**REQUIRED WORK**: Return the records in full, exactly as given.

**DATA TO EXAMINE**:
------------------------------
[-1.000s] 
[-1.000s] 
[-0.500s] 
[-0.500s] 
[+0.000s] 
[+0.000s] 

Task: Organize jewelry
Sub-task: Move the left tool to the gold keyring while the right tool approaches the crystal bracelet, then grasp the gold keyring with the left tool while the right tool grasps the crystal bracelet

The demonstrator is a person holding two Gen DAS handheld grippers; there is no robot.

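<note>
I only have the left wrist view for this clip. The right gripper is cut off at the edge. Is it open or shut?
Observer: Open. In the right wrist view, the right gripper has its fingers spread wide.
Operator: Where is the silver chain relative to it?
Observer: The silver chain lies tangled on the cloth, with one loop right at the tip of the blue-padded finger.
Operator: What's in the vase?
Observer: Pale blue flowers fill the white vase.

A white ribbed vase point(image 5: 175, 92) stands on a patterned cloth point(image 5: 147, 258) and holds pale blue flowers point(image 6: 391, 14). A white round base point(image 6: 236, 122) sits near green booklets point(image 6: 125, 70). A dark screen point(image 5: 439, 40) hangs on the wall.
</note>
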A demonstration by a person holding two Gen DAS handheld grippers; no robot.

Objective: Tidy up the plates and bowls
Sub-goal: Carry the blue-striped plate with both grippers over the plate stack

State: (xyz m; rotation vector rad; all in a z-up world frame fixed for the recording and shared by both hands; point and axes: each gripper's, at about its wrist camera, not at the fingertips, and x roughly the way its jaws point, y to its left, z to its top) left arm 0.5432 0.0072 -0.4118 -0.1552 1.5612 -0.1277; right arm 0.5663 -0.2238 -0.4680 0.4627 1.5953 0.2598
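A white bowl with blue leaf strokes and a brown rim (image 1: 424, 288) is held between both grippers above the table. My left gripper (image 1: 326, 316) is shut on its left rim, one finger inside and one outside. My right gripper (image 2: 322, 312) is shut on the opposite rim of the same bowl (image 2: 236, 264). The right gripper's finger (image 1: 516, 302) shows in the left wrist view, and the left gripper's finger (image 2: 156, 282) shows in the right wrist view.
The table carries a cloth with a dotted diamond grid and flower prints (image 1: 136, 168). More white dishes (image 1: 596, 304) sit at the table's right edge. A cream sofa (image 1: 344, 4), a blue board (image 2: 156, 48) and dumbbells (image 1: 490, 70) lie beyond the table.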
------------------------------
**REPLY TO THE EXERCISE**:
[-1.000s] 
[-1.000s] 
[-0.500s] 
[-0.500s] 
[+0.000s] 
[+0.000s] 

Task: Organize jewelry
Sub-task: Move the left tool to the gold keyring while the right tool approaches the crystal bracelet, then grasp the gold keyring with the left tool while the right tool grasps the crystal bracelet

The demonstrator is a person holding two Gen DAS handheld grippers; there is no robot.

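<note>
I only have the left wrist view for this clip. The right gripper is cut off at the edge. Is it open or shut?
Observer: Open. In the right wrist view, the right gripper has its fingers spread wide.
Operator: Where is the silver chain relative to it?
Observer: The silver chain lies tangled on the cloth, with one loop right at the tip of the blue-padded finger.
Operator: What's in the vase?
Observer: Pale blue flowers fill the white vase.

A white ribbed vase point(image 5: 175, 92) stands on a patterned cloth point(image 5: 147, 258) and holds pale blue flowers point(image 6: 391, 14). A white round base point(image 6: 236, 122) sits near green booklets point(image 6: 125, 70). A dark screen point(image 5: 439, 40) hangs on the wall.
</note>
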A demonstration by a person holding two Gen DAS handheld grippers; no robot.

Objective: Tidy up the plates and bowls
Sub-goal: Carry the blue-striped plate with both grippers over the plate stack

State: (xyz m; rotation vector rad; all in a z-up world frame fixed for the recording and shared by both hands; point and axes: each gripper's, at about its wrist camera, not at the fingertips, and x roughly the way its jaws point, y to its left, z to its top) left arm 0.5432 0.0072 -0.4118 -0.1552 1.5612 -0.1277; right arm 0.5663 -0.2238 -0.4680 0.4627 1.5953 0.2598
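A white bowl with blue leaf strokes and a brown rim (image 1: 424, 288) is held between both grippers above the table. My left gripper (image 1: 326, 316) is shut on its left rim, one finger inside and one outside. My right gripper (image 2: 322, 312) is shut on the opposite rim of the same bowl (image 2: 236, 264). The right gripper's finger (image 1: 516, 302) shows in the left wrist view, and the left gripper's finger (image 2: 156, 282) shows in the right wrist view.
The table carries a cloth with a dotted diamond grid and flower prints (image 1: 136, 168). More white dishes (image 1: 596, 304) sit at the table's right edge. A cream sofa (image 1: 344, 4), a blue board (image 2: 156, 48) and dumbbells (image 1: 490, 70) lie beyond the table.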

This completes the answer to the exercise.